TASK REQUIREMENTS: Please repeat the lines below, exactly and only, from the one that holds "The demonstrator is" through the one that holds "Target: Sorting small".
[[ DATASET EXTRACT open ]]
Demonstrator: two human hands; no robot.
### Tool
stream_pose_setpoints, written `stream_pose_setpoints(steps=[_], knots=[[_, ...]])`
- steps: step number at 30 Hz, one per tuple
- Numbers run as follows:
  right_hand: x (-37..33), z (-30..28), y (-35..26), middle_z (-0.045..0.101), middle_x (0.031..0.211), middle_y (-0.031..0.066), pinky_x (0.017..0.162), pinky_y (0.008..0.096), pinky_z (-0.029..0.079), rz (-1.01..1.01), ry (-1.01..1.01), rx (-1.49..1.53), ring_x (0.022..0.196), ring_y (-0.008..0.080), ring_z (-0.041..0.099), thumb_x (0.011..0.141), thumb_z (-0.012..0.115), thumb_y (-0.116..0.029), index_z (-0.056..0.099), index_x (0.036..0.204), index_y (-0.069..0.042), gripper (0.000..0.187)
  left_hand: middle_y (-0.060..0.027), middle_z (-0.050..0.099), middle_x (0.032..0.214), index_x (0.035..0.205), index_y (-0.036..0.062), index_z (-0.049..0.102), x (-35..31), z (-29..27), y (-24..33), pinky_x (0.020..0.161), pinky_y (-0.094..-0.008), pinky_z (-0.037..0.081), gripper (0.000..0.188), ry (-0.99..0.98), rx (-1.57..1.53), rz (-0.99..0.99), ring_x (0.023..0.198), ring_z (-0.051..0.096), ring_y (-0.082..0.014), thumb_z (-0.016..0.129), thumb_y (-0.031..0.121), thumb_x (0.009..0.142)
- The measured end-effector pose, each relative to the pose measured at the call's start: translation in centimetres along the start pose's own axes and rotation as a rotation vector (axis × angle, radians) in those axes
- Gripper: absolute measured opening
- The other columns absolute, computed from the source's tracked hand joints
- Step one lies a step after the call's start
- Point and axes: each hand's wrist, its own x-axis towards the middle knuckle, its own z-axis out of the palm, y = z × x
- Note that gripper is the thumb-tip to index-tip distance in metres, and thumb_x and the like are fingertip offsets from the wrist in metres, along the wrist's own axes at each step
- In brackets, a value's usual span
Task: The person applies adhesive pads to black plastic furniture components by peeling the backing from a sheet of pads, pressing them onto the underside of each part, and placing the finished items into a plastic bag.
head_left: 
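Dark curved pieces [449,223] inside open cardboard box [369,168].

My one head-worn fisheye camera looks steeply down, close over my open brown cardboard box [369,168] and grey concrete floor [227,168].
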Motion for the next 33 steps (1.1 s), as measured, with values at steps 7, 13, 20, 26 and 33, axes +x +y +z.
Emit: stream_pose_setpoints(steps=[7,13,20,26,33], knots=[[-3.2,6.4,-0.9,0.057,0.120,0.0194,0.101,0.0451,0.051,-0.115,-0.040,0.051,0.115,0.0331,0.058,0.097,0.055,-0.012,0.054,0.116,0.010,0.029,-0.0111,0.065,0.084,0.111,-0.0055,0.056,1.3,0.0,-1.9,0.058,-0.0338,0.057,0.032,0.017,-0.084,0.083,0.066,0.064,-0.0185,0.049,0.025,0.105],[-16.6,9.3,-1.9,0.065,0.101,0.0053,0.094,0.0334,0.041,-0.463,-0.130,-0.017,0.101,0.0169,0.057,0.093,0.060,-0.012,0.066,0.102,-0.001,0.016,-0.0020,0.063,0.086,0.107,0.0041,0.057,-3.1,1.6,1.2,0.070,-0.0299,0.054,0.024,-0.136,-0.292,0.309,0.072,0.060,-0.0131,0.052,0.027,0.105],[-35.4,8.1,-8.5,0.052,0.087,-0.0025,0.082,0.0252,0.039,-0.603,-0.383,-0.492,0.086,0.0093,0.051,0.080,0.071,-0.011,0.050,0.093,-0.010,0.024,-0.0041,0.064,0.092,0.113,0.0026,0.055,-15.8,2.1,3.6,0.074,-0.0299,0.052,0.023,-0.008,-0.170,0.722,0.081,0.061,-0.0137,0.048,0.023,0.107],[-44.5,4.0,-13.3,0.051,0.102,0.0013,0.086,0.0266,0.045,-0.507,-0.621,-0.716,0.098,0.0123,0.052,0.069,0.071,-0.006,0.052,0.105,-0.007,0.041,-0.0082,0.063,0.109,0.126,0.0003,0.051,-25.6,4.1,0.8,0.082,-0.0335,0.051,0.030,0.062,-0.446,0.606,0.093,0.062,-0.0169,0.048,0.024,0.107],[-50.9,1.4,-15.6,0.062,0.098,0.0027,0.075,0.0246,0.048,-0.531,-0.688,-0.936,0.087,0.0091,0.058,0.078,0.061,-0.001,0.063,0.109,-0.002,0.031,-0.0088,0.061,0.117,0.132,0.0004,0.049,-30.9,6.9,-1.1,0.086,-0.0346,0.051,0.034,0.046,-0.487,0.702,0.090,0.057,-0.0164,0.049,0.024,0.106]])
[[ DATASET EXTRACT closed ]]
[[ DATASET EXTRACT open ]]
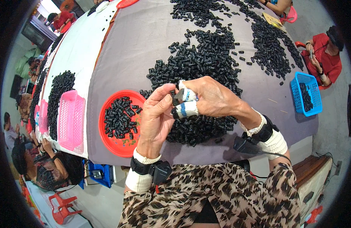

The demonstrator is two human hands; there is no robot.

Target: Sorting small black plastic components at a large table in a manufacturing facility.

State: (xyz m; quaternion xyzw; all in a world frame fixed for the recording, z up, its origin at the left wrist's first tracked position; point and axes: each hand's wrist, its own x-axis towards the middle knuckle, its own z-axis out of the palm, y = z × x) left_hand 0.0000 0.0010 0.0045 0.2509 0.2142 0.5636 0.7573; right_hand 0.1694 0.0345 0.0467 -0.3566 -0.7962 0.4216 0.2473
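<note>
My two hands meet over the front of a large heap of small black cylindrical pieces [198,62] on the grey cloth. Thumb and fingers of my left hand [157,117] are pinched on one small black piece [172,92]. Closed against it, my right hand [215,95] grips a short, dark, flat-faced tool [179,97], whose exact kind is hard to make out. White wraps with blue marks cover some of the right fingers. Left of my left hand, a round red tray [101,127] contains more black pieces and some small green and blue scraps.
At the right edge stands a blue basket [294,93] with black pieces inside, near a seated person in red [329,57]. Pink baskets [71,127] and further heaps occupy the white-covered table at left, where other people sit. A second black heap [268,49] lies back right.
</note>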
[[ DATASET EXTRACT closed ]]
TASK ANSWER:
The demonstrator is two human hands; there is no robot.

Target: Sorting small black plastic components at a large table in a manufacturing facility.

Besides the given answer, there is nothing more to add.